» **WORK REQUIRED**
Search the records below for "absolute" and copy every line it turns up in.

» **SOURCE DATA**
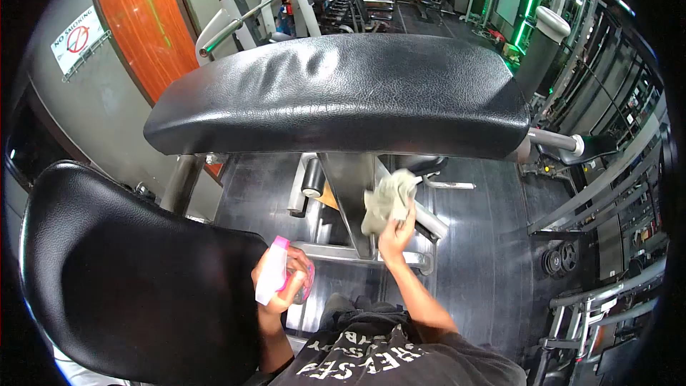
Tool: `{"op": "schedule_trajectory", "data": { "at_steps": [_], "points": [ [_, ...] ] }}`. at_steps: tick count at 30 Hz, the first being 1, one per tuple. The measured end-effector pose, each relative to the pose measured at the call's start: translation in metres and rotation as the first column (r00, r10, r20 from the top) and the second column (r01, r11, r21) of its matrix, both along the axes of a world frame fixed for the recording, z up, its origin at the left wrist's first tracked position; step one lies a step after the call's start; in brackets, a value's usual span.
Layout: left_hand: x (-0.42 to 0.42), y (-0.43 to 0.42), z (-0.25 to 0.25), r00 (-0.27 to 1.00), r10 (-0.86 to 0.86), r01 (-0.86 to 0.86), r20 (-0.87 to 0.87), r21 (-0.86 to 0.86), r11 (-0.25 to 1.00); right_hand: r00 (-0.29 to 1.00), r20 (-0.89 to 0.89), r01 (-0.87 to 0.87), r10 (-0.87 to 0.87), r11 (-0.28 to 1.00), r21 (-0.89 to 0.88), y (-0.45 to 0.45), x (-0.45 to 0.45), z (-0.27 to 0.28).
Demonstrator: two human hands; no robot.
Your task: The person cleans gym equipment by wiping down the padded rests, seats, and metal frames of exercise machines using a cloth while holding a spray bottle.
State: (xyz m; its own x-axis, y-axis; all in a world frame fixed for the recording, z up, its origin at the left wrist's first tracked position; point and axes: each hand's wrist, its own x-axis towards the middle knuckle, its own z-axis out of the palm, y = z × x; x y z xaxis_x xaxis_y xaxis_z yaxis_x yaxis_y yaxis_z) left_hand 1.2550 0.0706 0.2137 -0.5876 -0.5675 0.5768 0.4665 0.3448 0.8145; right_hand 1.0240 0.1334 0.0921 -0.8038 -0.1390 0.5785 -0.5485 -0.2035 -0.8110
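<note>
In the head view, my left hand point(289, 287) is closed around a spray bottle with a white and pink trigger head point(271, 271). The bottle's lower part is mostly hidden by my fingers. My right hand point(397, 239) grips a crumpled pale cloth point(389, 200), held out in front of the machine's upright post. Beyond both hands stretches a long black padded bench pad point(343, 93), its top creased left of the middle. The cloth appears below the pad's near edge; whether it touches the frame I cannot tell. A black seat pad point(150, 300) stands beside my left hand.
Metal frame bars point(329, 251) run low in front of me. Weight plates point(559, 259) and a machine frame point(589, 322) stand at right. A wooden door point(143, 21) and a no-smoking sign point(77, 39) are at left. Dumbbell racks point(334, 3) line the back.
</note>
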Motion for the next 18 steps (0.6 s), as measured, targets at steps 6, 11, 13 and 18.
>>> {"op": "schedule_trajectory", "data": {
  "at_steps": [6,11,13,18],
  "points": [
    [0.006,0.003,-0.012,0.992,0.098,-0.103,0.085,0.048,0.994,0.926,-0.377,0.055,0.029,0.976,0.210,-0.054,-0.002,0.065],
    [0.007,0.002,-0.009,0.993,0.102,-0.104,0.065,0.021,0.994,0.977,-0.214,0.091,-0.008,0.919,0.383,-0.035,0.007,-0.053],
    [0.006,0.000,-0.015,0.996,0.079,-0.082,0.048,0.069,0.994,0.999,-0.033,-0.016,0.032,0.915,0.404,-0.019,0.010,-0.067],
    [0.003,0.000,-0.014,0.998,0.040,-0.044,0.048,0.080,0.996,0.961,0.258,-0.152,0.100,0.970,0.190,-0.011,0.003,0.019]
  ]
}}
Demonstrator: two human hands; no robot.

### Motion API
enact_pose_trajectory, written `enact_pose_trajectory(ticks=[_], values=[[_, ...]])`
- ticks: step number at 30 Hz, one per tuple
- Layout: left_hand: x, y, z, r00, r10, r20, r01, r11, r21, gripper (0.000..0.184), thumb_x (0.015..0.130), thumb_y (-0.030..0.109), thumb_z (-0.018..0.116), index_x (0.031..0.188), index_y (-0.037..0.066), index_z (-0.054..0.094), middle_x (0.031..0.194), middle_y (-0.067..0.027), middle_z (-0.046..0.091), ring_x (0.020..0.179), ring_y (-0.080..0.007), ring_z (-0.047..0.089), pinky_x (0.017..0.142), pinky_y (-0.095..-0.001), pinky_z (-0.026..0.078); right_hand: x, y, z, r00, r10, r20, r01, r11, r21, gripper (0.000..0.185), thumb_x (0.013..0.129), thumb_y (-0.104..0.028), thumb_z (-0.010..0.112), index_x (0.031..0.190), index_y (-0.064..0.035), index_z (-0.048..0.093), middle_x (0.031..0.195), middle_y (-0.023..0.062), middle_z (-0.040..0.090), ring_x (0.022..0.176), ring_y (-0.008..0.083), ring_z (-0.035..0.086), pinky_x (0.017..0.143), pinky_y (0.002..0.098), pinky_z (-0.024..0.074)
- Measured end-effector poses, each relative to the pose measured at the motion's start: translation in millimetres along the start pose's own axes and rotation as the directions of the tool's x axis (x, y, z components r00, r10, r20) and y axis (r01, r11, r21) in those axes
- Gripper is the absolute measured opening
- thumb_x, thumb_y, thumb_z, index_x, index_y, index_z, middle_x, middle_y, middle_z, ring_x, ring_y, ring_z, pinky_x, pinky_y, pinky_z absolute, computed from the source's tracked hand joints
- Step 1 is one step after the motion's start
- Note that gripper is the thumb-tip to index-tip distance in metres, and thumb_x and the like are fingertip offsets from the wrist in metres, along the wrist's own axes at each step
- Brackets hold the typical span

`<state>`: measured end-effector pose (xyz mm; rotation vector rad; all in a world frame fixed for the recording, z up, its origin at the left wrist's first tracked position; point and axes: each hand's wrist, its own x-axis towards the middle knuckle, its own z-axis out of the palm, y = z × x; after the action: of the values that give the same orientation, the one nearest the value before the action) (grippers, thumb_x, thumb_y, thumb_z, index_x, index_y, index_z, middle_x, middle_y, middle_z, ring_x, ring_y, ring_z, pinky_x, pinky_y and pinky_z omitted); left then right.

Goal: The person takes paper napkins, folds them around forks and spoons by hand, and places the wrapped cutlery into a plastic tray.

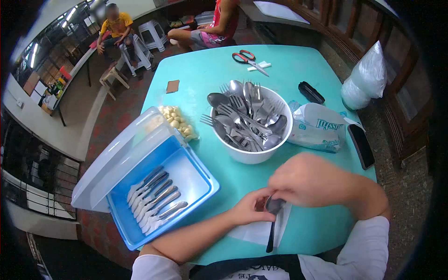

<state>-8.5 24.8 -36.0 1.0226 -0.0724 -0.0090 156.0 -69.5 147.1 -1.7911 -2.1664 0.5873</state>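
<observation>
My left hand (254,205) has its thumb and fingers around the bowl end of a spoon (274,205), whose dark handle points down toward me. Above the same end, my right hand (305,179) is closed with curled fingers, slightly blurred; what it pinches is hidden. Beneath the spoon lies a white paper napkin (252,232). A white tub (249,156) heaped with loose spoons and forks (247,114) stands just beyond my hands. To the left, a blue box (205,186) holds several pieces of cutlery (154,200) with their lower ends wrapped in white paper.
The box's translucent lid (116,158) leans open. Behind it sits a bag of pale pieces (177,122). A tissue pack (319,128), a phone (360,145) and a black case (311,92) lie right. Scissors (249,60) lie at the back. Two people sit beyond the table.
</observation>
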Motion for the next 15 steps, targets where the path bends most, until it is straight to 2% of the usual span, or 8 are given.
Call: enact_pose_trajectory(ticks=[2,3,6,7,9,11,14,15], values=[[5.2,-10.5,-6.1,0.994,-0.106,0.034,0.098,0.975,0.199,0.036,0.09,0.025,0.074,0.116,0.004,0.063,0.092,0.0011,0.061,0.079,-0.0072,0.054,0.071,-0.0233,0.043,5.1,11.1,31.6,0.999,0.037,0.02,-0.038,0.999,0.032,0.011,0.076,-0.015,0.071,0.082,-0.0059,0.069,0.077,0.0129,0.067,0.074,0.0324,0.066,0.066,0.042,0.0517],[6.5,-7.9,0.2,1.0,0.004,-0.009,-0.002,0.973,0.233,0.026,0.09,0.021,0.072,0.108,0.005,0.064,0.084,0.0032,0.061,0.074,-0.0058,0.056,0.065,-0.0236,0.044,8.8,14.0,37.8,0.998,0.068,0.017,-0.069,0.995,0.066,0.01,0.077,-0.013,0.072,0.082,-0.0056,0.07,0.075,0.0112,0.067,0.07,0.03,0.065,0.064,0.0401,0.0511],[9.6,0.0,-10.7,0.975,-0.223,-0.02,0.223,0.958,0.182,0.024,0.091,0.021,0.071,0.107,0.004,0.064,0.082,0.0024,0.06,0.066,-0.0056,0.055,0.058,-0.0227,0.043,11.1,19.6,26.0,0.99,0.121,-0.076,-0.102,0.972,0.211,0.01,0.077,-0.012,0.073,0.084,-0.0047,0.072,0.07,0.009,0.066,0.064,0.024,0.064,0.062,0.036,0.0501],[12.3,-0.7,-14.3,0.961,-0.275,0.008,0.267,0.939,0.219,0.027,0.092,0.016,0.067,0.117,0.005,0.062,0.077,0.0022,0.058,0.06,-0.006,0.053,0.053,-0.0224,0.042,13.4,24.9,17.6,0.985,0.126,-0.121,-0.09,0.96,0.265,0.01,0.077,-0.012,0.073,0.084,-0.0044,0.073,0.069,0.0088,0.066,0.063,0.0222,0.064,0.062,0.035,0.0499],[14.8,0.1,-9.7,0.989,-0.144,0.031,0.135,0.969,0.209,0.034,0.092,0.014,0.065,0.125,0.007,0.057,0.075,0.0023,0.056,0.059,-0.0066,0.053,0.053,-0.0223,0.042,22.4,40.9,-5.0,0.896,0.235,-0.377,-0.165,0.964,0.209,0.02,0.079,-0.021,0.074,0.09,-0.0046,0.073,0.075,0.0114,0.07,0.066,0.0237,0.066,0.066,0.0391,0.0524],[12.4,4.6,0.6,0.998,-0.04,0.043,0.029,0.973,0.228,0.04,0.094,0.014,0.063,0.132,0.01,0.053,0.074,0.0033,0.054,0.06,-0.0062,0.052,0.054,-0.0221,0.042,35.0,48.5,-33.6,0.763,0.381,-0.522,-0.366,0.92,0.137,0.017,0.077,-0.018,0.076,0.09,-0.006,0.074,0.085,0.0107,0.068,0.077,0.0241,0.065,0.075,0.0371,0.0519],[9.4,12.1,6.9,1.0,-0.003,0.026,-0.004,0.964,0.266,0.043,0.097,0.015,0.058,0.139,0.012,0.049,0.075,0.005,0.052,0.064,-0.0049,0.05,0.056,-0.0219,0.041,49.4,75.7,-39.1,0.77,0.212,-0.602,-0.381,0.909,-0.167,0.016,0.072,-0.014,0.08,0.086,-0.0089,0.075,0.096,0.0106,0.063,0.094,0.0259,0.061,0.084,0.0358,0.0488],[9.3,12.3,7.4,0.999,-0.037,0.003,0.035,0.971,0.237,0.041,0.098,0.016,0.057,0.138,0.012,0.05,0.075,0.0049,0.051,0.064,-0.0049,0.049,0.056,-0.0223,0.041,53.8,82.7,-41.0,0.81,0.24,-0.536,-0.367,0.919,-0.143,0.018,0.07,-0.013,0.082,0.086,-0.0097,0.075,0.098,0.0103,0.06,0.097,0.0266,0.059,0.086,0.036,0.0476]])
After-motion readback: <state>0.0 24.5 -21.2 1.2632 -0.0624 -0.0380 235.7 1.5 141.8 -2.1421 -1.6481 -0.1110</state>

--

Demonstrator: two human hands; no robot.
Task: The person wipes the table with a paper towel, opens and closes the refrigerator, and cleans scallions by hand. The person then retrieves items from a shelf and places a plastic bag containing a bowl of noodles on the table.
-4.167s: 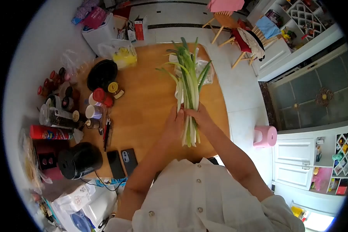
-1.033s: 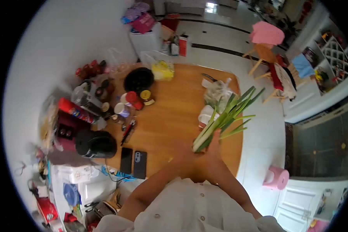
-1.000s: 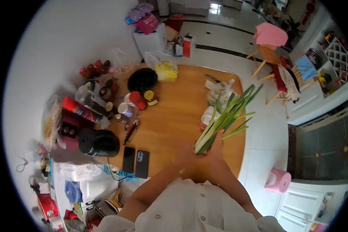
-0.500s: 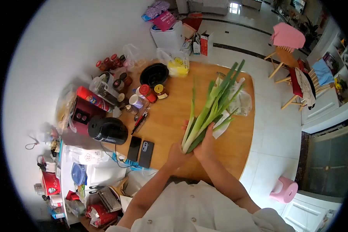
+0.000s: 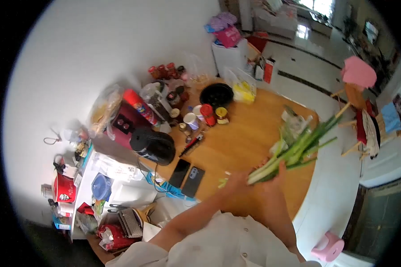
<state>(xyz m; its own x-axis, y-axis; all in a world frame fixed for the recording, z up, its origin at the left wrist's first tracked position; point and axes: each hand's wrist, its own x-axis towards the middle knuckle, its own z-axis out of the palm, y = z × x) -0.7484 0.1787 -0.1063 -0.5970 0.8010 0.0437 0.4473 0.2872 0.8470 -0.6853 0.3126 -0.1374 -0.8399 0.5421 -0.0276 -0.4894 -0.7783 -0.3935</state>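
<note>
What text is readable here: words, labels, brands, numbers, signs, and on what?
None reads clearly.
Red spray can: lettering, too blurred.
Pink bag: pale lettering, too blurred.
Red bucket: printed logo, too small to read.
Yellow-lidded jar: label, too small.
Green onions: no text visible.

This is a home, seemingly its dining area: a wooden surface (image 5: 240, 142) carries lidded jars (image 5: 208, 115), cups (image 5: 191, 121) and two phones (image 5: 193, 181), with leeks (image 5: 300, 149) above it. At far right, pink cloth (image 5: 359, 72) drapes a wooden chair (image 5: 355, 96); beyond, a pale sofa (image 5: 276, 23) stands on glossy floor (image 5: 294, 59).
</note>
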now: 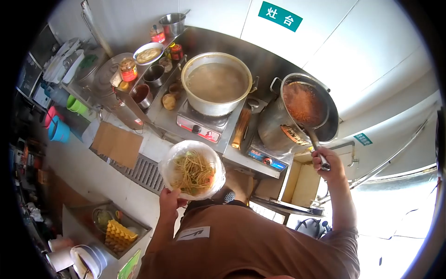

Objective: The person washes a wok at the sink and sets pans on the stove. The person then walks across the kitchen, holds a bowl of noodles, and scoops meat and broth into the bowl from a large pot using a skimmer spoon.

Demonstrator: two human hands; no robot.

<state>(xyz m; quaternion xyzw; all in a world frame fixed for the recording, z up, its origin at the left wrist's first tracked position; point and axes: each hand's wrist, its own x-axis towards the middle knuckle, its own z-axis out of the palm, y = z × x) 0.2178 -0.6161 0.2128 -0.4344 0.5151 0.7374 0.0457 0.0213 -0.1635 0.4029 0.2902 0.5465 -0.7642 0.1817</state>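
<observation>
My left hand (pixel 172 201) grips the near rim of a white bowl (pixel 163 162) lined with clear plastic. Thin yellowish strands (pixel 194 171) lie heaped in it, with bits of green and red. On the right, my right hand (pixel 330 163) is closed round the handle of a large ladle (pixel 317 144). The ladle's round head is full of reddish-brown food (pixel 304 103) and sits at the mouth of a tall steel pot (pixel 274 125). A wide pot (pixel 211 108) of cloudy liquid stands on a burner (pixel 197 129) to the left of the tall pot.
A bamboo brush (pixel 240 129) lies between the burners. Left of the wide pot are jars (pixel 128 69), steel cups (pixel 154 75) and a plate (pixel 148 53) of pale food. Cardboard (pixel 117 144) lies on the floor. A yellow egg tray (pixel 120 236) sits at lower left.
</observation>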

» **ANSWER TO THIS PROBLEM**
- Gripper is the absolute measured opening
- thumb_x, thumb_y, thumb_z, index_x, index_y, index_z, middle_x, middle_y, middle_z, ring_x, ring_y, ring_z, pinky_x, pinky_y, pinky_z absolute, computed from the source's tracked hand joints

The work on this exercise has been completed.